EXERCISE REQUIREMENTS: Give the listing again word for word. Skip the pictures.

EXERCISE INPUT:
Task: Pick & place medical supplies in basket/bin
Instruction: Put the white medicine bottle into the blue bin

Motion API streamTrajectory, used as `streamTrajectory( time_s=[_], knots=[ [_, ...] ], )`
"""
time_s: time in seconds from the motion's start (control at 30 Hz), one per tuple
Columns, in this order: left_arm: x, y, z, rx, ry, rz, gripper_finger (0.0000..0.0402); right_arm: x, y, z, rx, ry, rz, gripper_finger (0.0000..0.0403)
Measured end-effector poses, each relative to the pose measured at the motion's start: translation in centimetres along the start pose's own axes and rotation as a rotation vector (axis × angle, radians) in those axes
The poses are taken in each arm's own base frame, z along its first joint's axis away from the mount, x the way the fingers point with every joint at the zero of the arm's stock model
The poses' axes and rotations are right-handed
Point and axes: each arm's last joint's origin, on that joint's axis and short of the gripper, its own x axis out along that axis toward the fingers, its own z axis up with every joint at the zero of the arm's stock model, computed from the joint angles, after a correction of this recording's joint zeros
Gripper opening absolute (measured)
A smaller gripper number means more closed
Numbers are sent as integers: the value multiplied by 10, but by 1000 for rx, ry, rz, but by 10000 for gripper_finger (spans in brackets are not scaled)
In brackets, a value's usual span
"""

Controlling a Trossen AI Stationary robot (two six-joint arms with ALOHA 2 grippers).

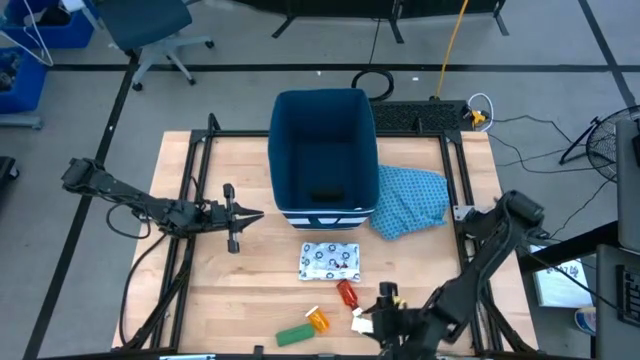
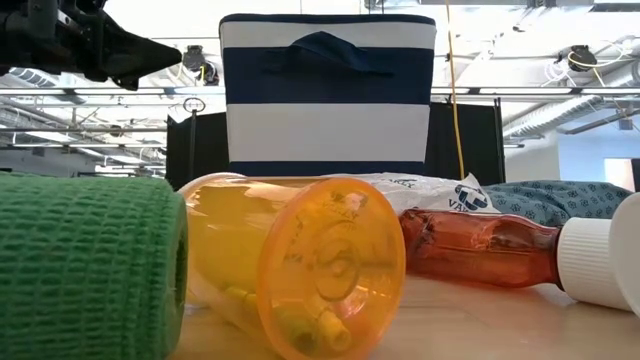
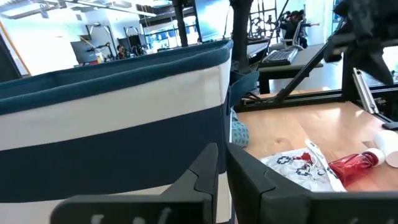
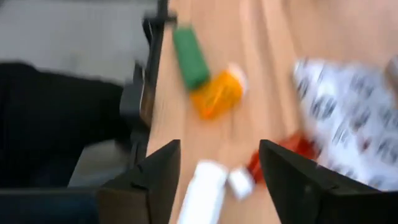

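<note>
The dark-blue bin (image 1: 322, 150) stands at the table's far middle, with a dark shape (image 1: 325, 194) on its floor. The white blue-patterned packet (image 1: 330, 262) lies flat in front of the bin. Nearer lie the red bottle (image 1: 347, 294), the orange vial (image 1: 317, 319) and the green block (image 1: 295, 335), each on its side. My right gripper (image 1: 368, 316) is open at the near edge. Its fingers (image 4: 163, 171) stand on either side of the small white piece (image 4: 204, 186), and I cannot tell whether they touch it. My left gripper (image 1: 255, 215) is shut and empty, left of the bin.
The blue patterned cloth (image 1: 410, 200) lies crumpled against the bin's right side. Black frame rails (image 1: 195, 190) run along the table's left and right sides. Bare wood lies between my left gripper and the packet. In the low view the green block (image 2: 90, 265) and the vial (image 2: 290, 265) fill the foreground.
</note>
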Motion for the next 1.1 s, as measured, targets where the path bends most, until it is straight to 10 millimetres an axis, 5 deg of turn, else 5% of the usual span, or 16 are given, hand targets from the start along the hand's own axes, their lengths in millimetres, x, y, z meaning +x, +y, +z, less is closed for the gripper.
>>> streamTrajectory(
  time_s=[0.17,0.43,0.87,1.1],
  knots=[
    [0,0,0,0,0,0,35,19,-1,7,134,214,-53,253],
    [0,0,0,-1,1,0,35,44,1,4,255,300,-12,263],
    [0,0,-1,3,7,-9,35,71,-3,-33,246,394,-74,263],
    [0,0,-1,4,8,-10,35,82,-2,-55,247,407,29,263]
  ],
)
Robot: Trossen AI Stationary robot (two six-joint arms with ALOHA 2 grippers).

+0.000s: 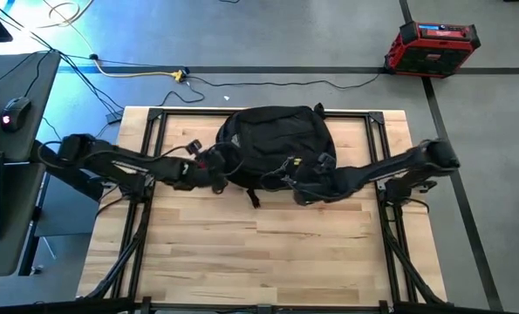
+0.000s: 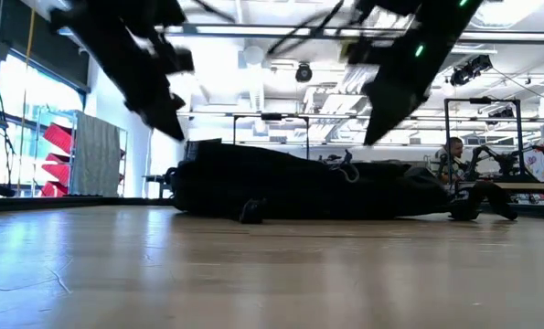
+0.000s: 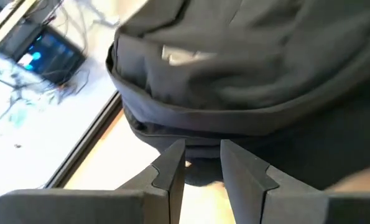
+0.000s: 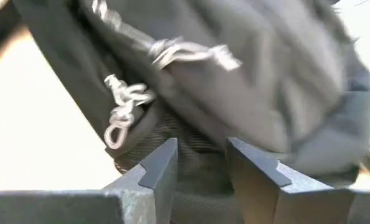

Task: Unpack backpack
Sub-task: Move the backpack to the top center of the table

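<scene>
- Nothing is out of the backpack (image 1: 272,139) yet as far as I can see; it lies flat at the far middle of the table (image 1: 259,253), still looking full and closed, and no unpacked item shows on the wood around it.
- On the left, my left gripper (image 3: 202,163) is at the bag's left edge. Its fingers stand a little apart with a fold of black fabric between the tips, but I cannot tell whether they have it pinched or only rest against it.
- In the middle, the grey zipper pulls (image 4: 125,106) hang loose on the near side of the bag, and I see no opening along the zip.
- On the right, my right gripper (image 4: 200,165) is pressed into the bag's near right edge. Its fingers are narrowly apart with fabric between them; I cannot tell if that is a real grip either.
- My judgement: I am at the very start. Securing the bag, running the zip open and lifting the contents out are all left.
</scene>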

WRITTEN REPLY:
Task: Pick & place medical supplies in basket/bin
Instruction: Put the white medicine bottle into the blue bin

Motion API streamTrajectory, used as `streamTrajectory( time_s=[_], knots=[ [_, ...] ], )`
"""
time_s: time in seconds from the motion's start (control at 30 Hz), one per tuple
Columns, in this order: left_arm: x, y, z, rx, ry, rz, gripper_finger (0.0000..0.0402); right_arm: x, y, z, rx, ry, rz, gripper_finger (0.0000..0.0403)
Measured end-effector poses, each relative to the pose measured at the motion's start: translation in centimetres along the start pose's own axes and rotation as a rotation vector (axis × angle, radians) in those axes
The poses are taken in each arm's own base frame, z along its first joint's axis away from the mount, x the way the fingers point with every joint at the zero of the arm's stock model
The poses' axes and rotations are right-handed
Point and axes: each arm's last joint's origin, on that joint's axis and short of the gripper, its own x axis out along that axis toward the fingers, its own z axis up with every joint at the zero of the arm's stock model, computed from the joint angles, after a correction of this recording's joint zeros
Gripper opening absolute (measured)
A smaller gripper number means more closed
Numbers are sent as integers: the value multiplied by 10, but by 1000 for rx, ry, rz, but by 10000 for gripper_finger (spans in brackets are not scaled)
In brackets, a value's usual span
"""

Controlling a Trossen AI Stationary robot (two six-joint arms with ALOHA 2 grippers).


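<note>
The dark-blue bin (image 1: 322, 150) stands at the table's far middle, with a dark shape (image 1: 325, 194) on its floor. The white blue-patterned packet (image 1: 330, 262) lies flat in front of the bin. Nearer lie the red bottle (image 1: 347, 294), the orange vial (image 1: 317, 319) and the green block (image 1: 295, 335), each on its side. My right gripper (image 1: 368, 316) is open at the near edge. Its fingers (image 4: 163, 171) stand on either side of the small white piece (image 4: 204, 186), and I cannot tell whether they touch it. My left gripper (image 1: 255, 215) is shut and empty, left of the bin.
The blue patterned cloth (image 1: 410, 200) lies crumpled against the bin's right side. Black frame rails (image 1: 195, 190) run along the table's left and right sides. Bare wood lies between my left gripper and the packet. In the low view the green block (image 2: 90, 265) and the vial (image 2: 290, 265) fill the foreground.
</note>
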Motion for the next 1.1 s, as measured, targets where the path bends most, until it is straight to 10 millimetres an axis, 5 deg of turn, else 5% of the usual span, or 16 are given, hand targets from the start along the hand's own axes, their lengths in millimetres, x, y, z meaning +x, +y, +z, less is closed for the gripper.
>>> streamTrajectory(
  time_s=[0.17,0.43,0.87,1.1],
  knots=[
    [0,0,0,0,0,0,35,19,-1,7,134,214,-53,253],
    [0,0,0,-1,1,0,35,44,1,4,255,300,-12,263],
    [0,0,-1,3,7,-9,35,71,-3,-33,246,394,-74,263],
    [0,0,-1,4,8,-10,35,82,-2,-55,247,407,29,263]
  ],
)
Robot: Trossen AI Stationary robot (two six-joint arms with ALOHA 2 grippers).

+0.000s: 
+0.000s: 
+0.000s: 
+0.000s: 

Task: Unpack backpack
Sub-task: Move the backpack to the top center of the table

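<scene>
- Nothing is out of the backpack (image 1: 272,139) yet as far as I can see; it lies flat at the far middle of the table (image 1: 259,253), still looking full and closed, and no unpacked item shows on the wood around it.
- On the left, my left gripper (image 3: 202,163) is at the bag's left edge. Its fingers stand a little apart with a fold of black fabric between the tips, but I cannot tell whether they have it pinched or only rest against it.
- In the middle, the grey zipper pulls (image 4: 125,106) hang loose on the near side of the bag, and I see no opening along the zip.
- On the right, my right gripper (image 4: 200,165) is pressed into the bag's near right edge. Its fingers are narrowly apart with fabric between them; I cannot tell if that is a real grip either.
- My judgement: I am at the very start. Securing the bag, running the zip open and lifting the contents out are all left.
</scene>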

The complete answer has been presented.